The plea was entered under Georgia’s First Offender Act, so the conviction will be sealed once she completes probation.
Jackson was not ordered to pay back any of the money she stole.
She and her attorney did not respond to calls, texts, and emails sent by 11Alive investigators.
BODY IN ALABAMA IDENTIFIED
Just months after the plea deal in Georgia, Alabama investigators positively identified the body they had found behind that abandoned house a decade earlier.
It was Jean Ponders.
Lincoln Police never stopped trying to identify Grandma Doe, pushing local media in Birmingham to run a story every year on the anniversary of the body’s discovery.
Ultimately, Lincoln City Council and private donors paid for new DNA techniques through a Texas company called Othram.
Forensic genealogists tracked the familial DNA to Tennessee, where Ponders was born, but the trail went cold. That’s when Carla Davis, a genealogist who had also privately funded much of the DNA research in Ponders’ case, found a Facebook page about Jean Ponders posted by the victim’s sister Carole.
Jean Ponders’ sister and daughter provided their DNA to confirm the identification.
Captain Hallmark said the goal was always to “give her, her name back, and give her back to her family.”
For a decade, Jean Ponders had been buried in an unmarked grave — a grave that will soon have a marker with her name.
OPEN CASE
Both Lincoln Police and Roswell Police tell us the case is still open. Both agencies told us they’re working with the FBI, which would make sense given that Jean Ponders appeared to have been taken across state lines.
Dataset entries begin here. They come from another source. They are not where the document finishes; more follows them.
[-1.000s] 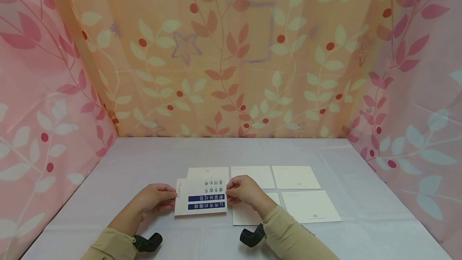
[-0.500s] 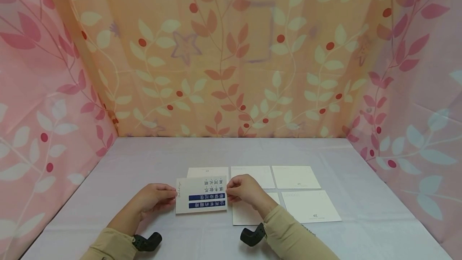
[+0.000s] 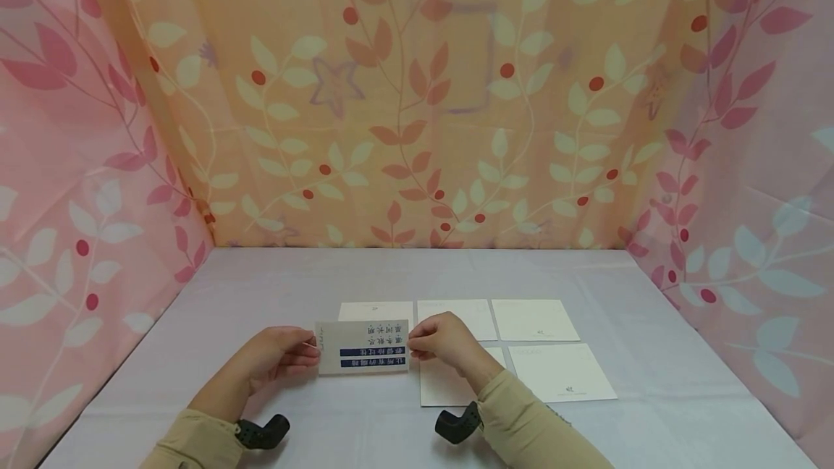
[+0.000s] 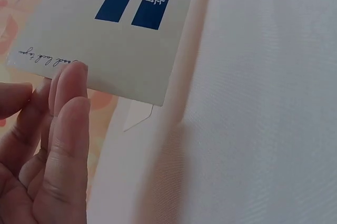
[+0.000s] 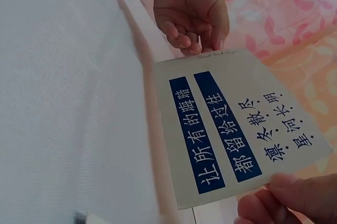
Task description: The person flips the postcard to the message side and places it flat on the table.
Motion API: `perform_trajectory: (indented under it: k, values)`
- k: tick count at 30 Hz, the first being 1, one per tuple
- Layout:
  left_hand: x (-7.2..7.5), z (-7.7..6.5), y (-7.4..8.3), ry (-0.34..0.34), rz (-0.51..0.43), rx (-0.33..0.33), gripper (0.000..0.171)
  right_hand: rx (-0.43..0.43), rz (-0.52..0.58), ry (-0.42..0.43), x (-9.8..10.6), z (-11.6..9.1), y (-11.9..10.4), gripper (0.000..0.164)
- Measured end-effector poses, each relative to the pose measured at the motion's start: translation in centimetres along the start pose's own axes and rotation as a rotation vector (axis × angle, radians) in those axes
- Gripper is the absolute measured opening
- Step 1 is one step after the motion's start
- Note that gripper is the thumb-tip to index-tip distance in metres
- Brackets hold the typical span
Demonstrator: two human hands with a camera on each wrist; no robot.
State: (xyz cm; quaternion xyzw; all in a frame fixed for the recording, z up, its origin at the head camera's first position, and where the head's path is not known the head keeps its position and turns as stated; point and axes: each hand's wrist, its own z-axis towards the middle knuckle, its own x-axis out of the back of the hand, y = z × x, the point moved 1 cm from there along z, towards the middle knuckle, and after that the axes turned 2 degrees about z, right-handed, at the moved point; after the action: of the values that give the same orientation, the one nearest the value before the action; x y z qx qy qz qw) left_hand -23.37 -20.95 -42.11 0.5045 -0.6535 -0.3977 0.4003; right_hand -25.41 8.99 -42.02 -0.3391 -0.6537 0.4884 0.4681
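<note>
A white postcard [image 3: 362, 344] with dark lettering and two blue text bands is held by its short ends between both hands. My left hand [image 3: 280, 355] has its fingertips at the left end, beside a line of handwriting-style print. At the opposite end, my right hand [image 3: 446, 342] pinches the edge, the thumb [image 5: 287, 184] showing over the printed face. The card is raised and tilted, with its print upside down in the head view. In the left wrist view, fingers [image 4: 68, 134] overlap the card's edge.
Several pale cards lie in two rows: one [image 3: 376, 310] partly behind the held postcard, others at back middle [image 3: 456, 318], back right [image 3: 534, 320] and front right [image 3: 563, 375]. My right arm covers part of the front middle card [image 3: 446, 388]. Patterned curtains [image 3: 417, 129] enclose the white table [image 3: 274, 273].
The postcard has tilted so that its face looks narrower, its near edge rising in the head view. My left hand has shifted slightly up and left; the laid cards stay put.
</note>
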Motion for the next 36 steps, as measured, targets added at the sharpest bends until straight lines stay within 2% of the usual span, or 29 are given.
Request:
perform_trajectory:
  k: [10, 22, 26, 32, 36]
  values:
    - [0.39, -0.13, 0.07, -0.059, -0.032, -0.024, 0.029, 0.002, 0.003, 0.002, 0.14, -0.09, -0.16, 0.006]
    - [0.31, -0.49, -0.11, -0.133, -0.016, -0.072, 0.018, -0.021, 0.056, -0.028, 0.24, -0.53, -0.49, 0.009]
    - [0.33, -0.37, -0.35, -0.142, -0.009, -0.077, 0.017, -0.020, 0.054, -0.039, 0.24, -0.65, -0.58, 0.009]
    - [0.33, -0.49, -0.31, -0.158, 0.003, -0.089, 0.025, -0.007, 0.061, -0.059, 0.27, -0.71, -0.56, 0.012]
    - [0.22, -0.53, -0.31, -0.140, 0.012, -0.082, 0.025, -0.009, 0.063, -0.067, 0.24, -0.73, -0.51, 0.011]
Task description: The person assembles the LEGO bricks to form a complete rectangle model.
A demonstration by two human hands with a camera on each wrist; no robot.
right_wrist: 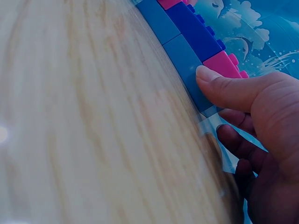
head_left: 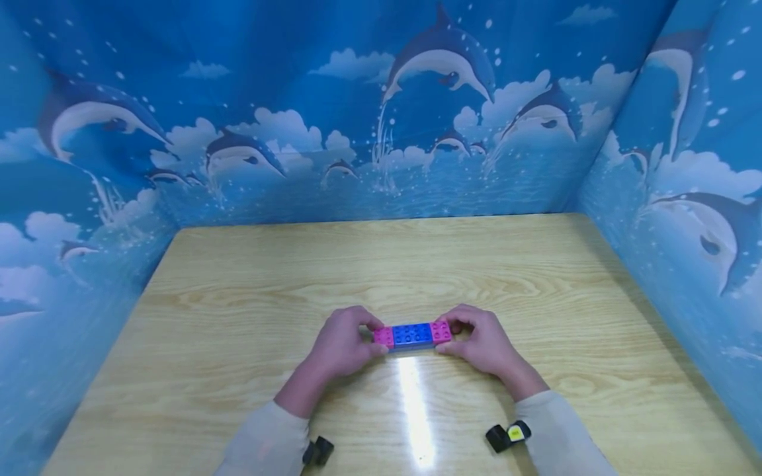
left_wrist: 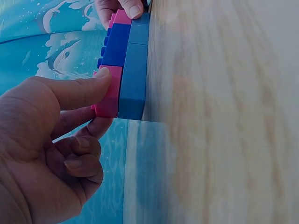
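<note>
On the table lies a row of toy building bricks in two layers. The top layer has a dark blue brick (head_left: 412, 334) between a left pink brick (head_left: 383, 337) and a right pink brick (head_left: 441, 332). Beneath them are two lighter blue bricks (left_wrist: 132, 86), end to end, with a seam visible. My left hand (head_left: 345, 342) pinches the left pink brick between thumb and fingers. At the other end my right hand (head_left: 483, 342) grips the row, its thumb on the side of the lower blue brick (right_wrist: 187, 60); the fingertips behind are partly hidden.
The wood-grain table (head_left: 268, 264) has a bright reflection in front of the bricks. Blue curtains (head_left: 333, 165) printed with dolphins stand along its back and sides. Black straps (head_left: 508, 436) show at both wrists.
</note>
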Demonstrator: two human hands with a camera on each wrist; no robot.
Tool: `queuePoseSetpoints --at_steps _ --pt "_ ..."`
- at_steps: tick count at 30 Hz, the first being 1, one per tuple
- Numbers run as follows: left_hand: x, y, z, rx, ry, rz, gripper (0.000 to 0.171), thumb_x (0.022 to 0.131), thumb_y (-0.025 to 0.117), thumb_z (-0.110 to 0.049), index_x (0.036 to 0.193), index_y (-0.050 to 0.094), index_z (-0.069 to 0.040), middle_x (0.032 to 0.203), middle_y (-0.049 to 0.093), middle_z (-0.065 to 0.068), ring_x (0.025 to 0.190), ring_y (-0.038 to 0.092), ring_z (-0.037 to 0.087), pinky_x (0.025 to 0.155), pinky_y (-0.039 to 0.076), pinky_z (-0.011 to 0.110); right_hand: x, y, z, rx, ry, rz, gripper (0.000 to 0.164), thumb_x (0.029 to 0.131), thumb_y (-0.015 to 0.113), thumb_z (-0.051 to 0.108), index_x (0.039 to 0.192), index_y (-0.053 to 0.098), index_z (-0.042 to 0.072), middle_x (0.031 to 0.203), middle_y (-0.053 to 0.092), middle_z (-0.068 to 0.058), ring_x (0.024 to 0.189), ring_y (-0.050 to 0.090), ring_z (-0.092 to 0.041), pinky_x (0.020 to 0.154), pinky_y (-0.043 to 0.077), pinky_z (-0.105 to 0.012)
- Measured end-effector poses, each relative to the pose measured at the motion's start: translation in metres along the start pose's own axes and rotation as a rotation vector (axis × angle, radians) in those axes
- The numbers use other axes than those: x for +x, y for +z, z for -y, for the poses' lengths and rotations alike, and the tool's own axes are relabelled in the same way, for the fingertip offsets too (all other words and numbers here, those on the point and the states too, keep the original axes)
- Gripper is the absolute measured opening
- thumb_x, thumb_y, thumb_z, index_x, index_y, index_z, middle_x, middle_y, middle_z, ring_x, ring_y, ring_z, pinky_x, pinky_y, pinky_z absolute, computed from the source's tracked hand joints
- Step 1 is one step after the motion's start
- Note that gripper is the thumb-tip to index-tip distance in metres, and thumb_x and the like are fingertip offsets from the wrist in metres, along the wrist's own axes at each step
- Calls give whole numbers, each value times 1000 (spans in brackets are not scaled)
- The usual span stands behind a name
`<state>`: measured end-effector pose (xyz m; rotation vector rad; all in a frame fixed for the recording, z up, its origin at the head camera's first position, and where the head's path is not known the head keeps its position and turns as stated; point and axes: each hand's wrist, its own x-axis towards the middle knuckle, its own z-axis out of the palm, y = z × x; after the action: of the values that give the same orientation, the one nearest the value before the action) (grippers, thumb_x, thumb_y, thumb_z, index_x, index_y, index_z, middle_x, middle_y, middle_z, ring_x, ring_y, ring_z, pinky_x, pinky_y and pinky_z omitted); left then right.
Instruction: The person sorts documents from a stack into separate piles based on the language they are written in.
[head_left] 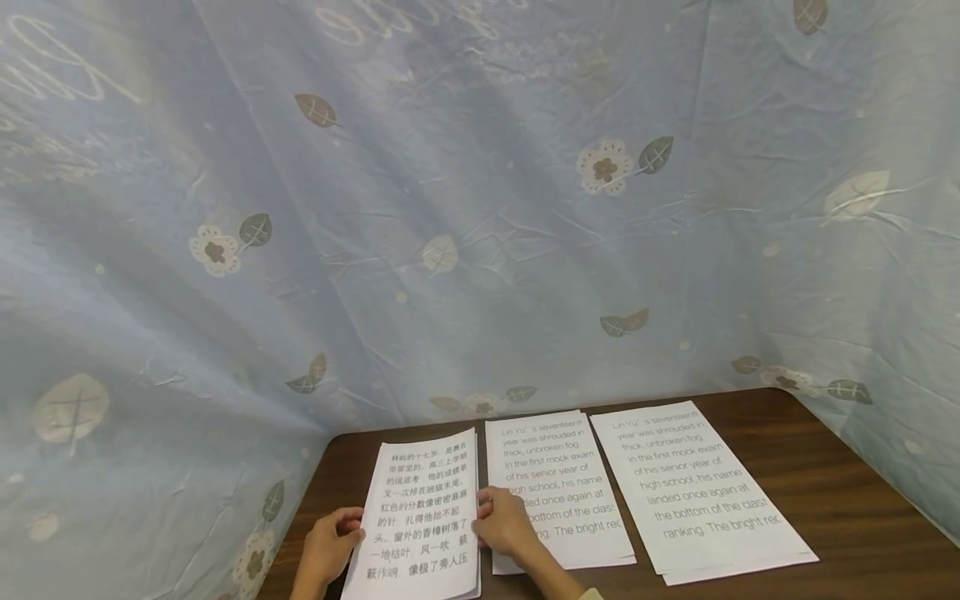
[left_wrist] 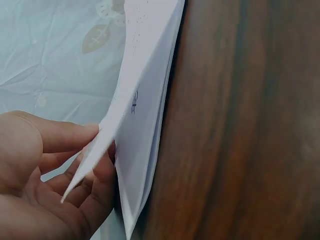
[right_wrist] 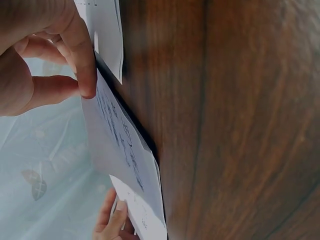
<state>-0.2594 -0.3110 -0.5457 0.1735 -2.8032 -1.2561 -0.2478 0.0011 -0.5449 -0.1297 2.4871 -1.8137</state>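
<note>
A sheet of paper [head_left: 420, 508] printed with large Chinese characters lies on top of a stack at the left of the table. My left hand [head_left: 328, 546] pinches the left edge of that sheet. In the left wrist view the sheet's edge is lifted off the papers [left_wrist: 142, 135] below, between the thumb and the fingers [left_wrist: 102, 170]. On the opposite side my right hand [head_left: 504, 523] pinches the right edge between thumb and forefinger. Its forearm crosses over the middle stack of English text [head_left: 547, 462] and hides some of its lines.
Another stack of English-printed sheets [head_left: 690, 492] lies at the right, its lower sheets slightly offset. All the papers are on a dark wood-grain table [head_left: 787, 467]. Behind and beside the table hangs a pale blue curtain [head_left: 480, 208] with leaf and flower prints.
</note>
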Motion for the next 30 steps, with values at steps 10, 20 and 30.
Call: queuePoseSetpoints --at_steps 10,20,30 --pt "1 -2 -3 31 -11 -13 35 89 75 -1 123 74 4 100 74 8 91 64 21 77 47 31 0 -3 0 -23 -10 -6 46 82 72 -7 127 66 -15 91 68 -10 64 69 -16 54 58 -24" --pt "-5 -10 2 5 -28 -10 37 96 72 -10 128 69 8 103 75 14 78 69 17 62 61 33 -9 -12 2 -95 -67 -12 34 84 72 0 117 73 -8 86 68 -5 61 68 -13 52 52 -21" --pt "-8 -6 -14 -47 -42 -27 41 99 70 -14 133 65 10 105 75 18 78 71 18 63 62 32 -15 -41 -3 -32 -37 -21 35 87 75 5 120 72 -9 94 71 -9 69 73 -17 58 61 -27"
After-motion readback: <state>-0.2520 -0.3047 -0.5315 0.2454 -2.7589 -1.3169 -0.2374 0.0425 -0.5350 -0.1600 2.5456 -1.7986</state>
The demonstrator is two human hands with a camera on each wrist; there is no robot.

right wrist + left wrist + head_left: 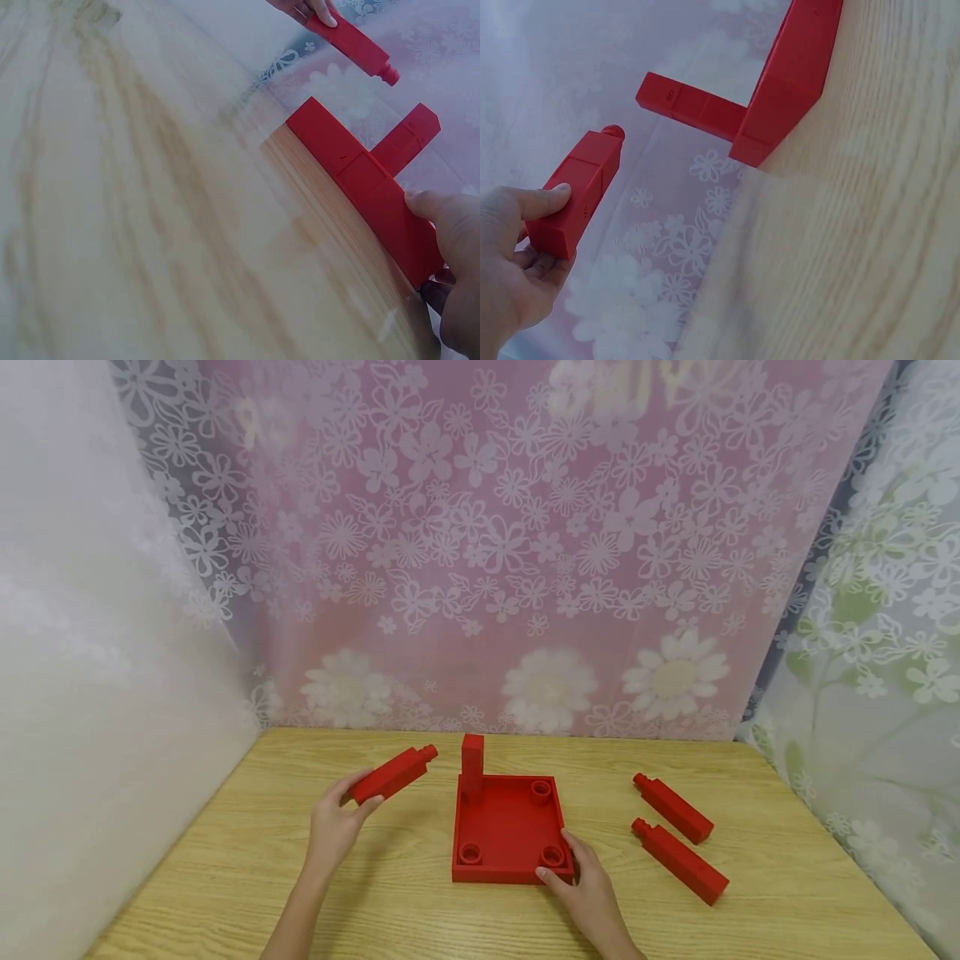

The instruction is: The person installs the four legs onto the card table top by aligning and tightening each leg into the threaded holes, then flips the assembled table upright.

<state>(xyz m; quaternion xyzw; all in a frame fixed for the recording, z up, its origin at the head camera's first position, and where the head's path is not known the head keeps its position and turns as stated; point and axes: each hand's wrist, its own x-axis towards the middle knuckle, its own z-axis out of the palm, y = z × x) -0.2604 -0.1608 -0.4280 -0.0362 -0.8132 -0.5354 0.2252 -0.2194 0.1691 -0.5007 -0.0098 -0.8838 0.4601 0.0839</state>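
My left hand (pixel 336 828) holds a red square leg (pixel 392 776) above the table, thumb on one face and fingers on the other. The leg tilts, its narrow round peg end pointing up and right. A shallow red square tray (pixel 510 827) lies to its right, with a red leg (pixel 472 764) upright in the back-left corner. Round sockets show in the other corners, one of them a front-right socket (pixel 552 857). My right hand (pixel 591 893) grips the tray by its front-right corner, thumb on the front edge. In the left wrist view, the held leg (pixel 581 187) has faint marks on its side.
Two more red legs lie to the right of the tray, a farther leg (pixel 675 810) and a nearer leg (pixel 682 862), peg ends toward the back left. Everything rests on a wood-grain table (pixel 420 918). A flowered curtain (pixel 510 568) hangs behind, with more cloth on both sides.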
Tameka Dionne Jackson is not currently charged with any crimes, and she’s serving her probation for stealing from Jean Ponders' bank account while the missing grandmother was dead in Alabama.
Her case was sealed after all.
Roswell Police improperly blocked Tameka Jackson’s name from the warrants they gave us through open records. The police department cited a law that automatically restricts records when someone is charged but not prosecuted but Jackson had pleaded guilty.
Officer Tim Lupo said Roswell Police did what it was supposed to do by referring the case for prosecution, but that an "apparent software error” caused the Georgia Crime Information Center to send an erroneous automated notice to seal Tameka Jackson’s file.
We pointed out the error to Roswell Police, which then worked to correct it. The department eventually gave us records with Tameka Jackson’s name visible.
Ponders' daughter, Jennifer Hazelwood, told us Tameka Jackson “can walk away like it never happened. We don’t get that ability. We’re not going to be able to walk away like she never happened.”